Great geniuses have the shortest biographies. Their cousins can tell
you nothing about them. They lived in their writings, and so their
house and street life was trivial and commonplace. If you would know
their tastes and complexions, the most admiring of their readers
most resembles them. Plato especially has no external biography. If he
had lover, wife, or children, we hear nothing of them. He ground
them all into paint. As a good chimney burns its smoke, so a
philosopher converts the value of all his fortunes into his
intellectual performances.
He was born 427 A.C., about the time of the death of Pericles; was
of patrician connection in his times and city, and is said to have had
an early inclination for war, but, in his twentieth year, meeting with
Socrates, was easily dissuaded from this pursuit and remained for
ten years his scholar, until the death of Socrates. He then went to
Megara, accepted the invitations of Dion and of Dionysius to the court
of Sicily, and went thither three times, though very capriciously
treated. He traveled into Italy; then into Egypt, where he stayed a
long time; some say three,- some say thirteen years. It is said he
went farther, into Babylonia: this is uncertain. Returning to
Athens, he gave lessons in the Academy to those whom his fame drew
thither; and died, as we have received it, in the act of writing, at
eighty-one years.
But the biography of Plato is interior. We are to account for the
supreme elevation of this man in the intellectual history of our
race,- how it happens that in proportion to the culture of men they
become his scholars; that, as our Jewish Bible has implanted itself in
the tabletalk and household life of every man and woman in the
European and American nations, so the writings of Plato have
preoccupied every school of learning, every lover of thought, every
church, every poet,- making it impossible to think, on certain levels,
except through him. He stands between the truth and every man's
mind, and has almost impressed language and the primary forms of
thought with his name and seal. I am struck, in reading him, with
the extreme modernness of his style and spirit. Here is the germ of
that Europe we know so well, in its long history of arts and arms;
here are all its traits, already discernible in the mind of Plato,-
and in none before him. It has spread itself since into a hundred
histories, but has added no new element. This perpetual modernness
is the measure of merit in every work of art; since the author of it
was not misled by any thing short-lived or local, but abode by real
and abiding traits. How Plato came thus to be Europe, and
philosophy, and almost literature, is the problem for us to solve.

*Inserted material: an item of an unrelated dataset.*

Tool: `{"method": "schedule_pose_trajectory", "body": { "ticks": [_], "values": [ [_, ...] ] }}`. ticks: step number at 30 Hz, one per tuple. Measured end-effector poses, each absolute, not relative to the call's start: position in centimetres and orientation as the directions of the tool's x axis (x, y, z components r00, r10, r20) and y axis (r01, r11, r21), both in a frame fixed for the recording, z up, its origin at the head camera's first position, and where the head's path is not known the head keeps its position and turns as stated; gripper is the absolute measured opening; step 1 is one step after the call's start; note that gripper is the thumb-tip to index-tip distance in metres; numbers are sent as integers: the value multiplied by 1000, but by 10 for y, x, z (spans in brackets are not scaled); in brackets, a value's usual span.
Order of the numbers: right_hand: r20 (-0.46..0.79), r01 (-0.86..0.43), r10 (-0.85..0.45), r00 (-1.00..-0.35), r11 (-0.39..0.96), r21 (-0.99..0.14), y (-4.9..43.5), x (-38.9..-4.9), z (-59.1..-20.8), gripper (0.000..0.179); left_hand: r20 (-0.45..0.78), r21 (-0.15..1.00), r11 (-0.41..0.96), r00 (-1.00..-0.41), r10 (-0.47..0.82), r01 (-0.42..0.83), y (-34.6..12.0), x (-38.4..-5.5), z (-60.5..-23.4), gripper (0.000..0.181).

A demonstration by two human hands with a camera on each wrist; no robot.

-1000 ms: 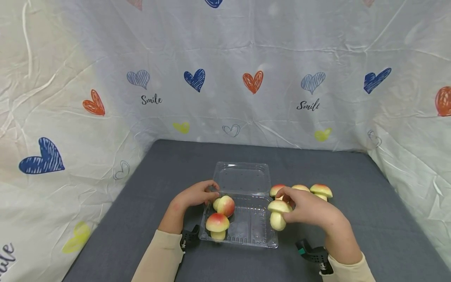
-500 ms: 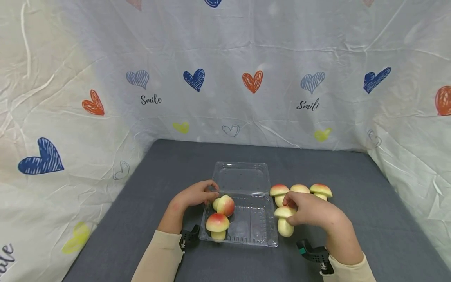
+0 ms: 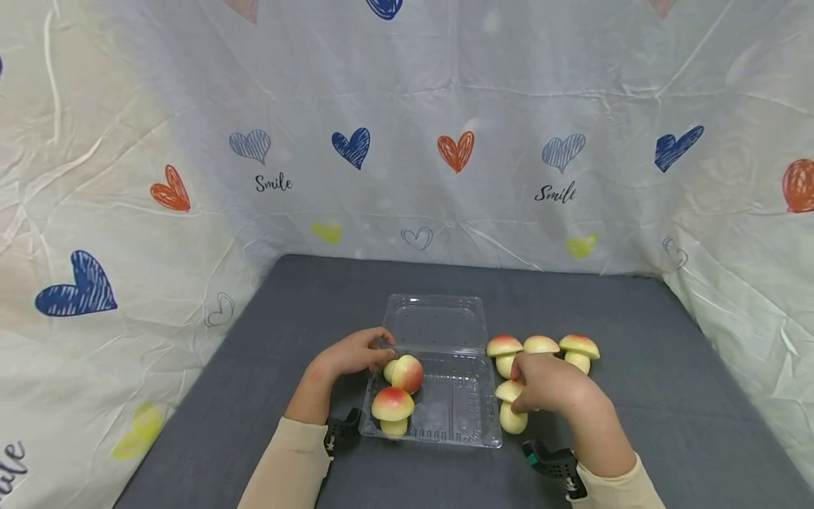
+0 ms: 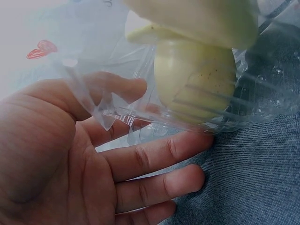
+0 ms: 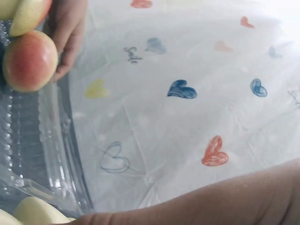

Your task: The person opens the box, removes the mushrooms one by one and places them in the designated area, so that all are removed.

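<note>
Six mushroom-shaped pieces. Two sit in the left side of the clear container (image 3: 467,404): back piece (image 3: 408,375), tipped sideways; front piece (image 3: 392,407), cap up. Three form a row on the dark cloth (image 3: 439,474): left piece (image 3: 504,347), middle piece (image 3: 541,344), right piece (image 3: 579,347). One, the held mushroom (image 3: 513,420), lies in your right hand (image 3: 548,385), pinched, just right of the container; contact with the cloth cannot be told. One lid (image 3: 435,324), folded back. Your left hand (image 3: 355,351) pinches the container's rear left corner. Step in hand, as judged: handling one piece beside the container, lifting or setting down unsettled. Next move calls for clearance from wall and row, left hand bracing.
</note>
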State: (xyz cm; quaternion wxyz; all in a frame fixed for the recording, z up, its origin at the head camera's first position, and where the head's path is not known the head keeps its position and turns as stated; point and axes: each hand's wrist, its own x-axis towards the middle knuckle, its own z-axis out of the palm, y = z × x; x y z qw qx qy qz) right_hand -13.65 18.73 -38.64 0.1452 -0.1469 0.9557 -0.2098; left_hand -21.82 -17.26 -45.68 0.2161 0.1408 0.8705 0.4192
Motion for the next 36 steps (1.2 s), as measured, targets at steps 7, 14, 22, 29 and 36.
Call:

This could not have happened without a sound, sincere and catholic
man, able to honor, at the same time, the ideal, or laws of the
mind, and fate, or the order of nature. The first period of a
nation, as of an individual, is the period of unconscious strength.
Children cry, scream and stamp with fury, unable to express their
desires. As soon as they can speak and tell their want and the
reason of it, they become gentle. In adult life, whilst the
perceptions are obtuse, men and women talk vehemently and
superlatively, blunder and quarrel: their manners are full of
desperation; their speech is full of oaths. As soon as, with
culture, things have cleared up a little, and they see them no
longer in lumps and masses but accurately distributed, they desist
from that weak vehemence and explain their meaning in detail. If the
tongue had not been framed for articulation, man would still be a
beast in the forest. The same weakness and want, on a higher plane,
occurs daily in the education of ardent young men and women. "Ah!
you don't understand me; I have never met with any one who comprehends
me": and they sigh and weep, write verses and walk alone,- fault of
power to express their precise meaning. In a month or two, through the
favor of their good genius, they meet some one so related as to assist
their volcanic estate, and, good communication being once established,
they are thenceforward good citizens. It is ever thus. The progress is
to accuracy, to skill, to truth, from blind force.
There is a moment in the history of every nation, when, proceeding
out of this brute youth, the perceptive powers reach their ripeness
and have not yet become microscopic: so that man, at that instant,
extends across the entire scale, and, with his feet still planted on
the immense forces of night, converses by his eyes and brain with
solar and stellar creation. That is the moment of adult health, the
culmination of power.
Such is the history of Europe, in all points; and such in
philosophy. Its early records, almost perished, are of the
immigrations from Asia, bringing with them the dreams of barbarians; a
confusion of crude notions of morals and of natural philosophy,
gradually subsiding through the partial insight of single teachers.
Before Pericles came the Seven Wise Masters, and we have the
beginnings of geometry, metaphysics and ethics: then the partialists,-
deducing the origin of things from flux or water, or from air, or from
fire, or from mind. All mix with these causes mythologic pictures.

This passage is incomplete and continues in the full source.